Work instructions:
Within the material below, find each line bearing the word "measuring" and present it.

Supplied information:
**********

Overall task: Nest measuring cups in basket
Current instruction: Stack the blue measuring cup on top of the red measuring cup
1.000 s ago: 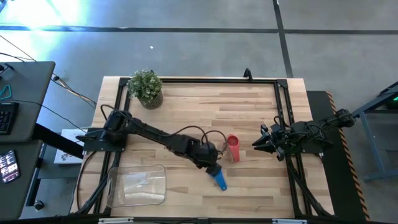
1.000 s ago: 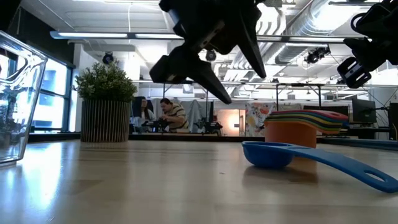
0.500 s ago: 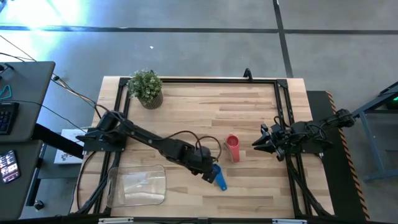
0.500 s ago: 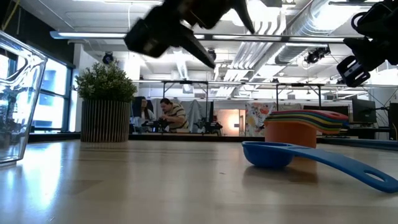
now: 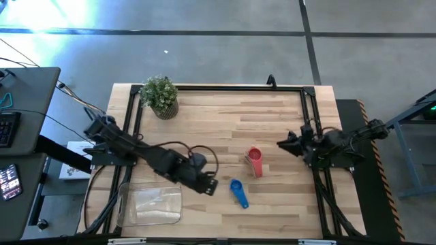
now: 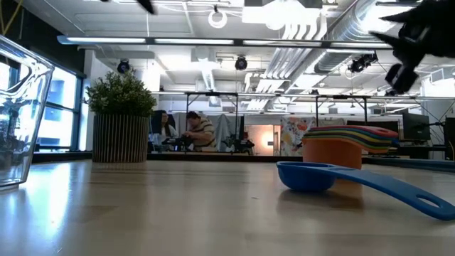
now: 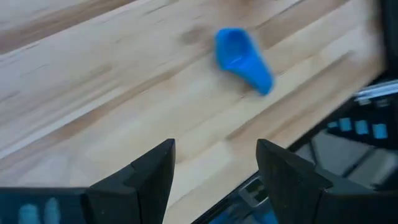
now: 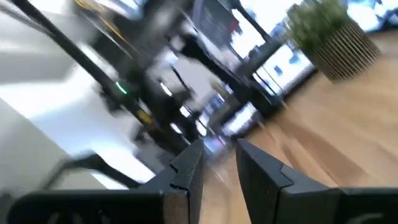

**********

Solution for this exercise:
Overall task: Nest measuring cups in basket
Current instruction: Stack the blue measuring cup on top of the red measuring cup

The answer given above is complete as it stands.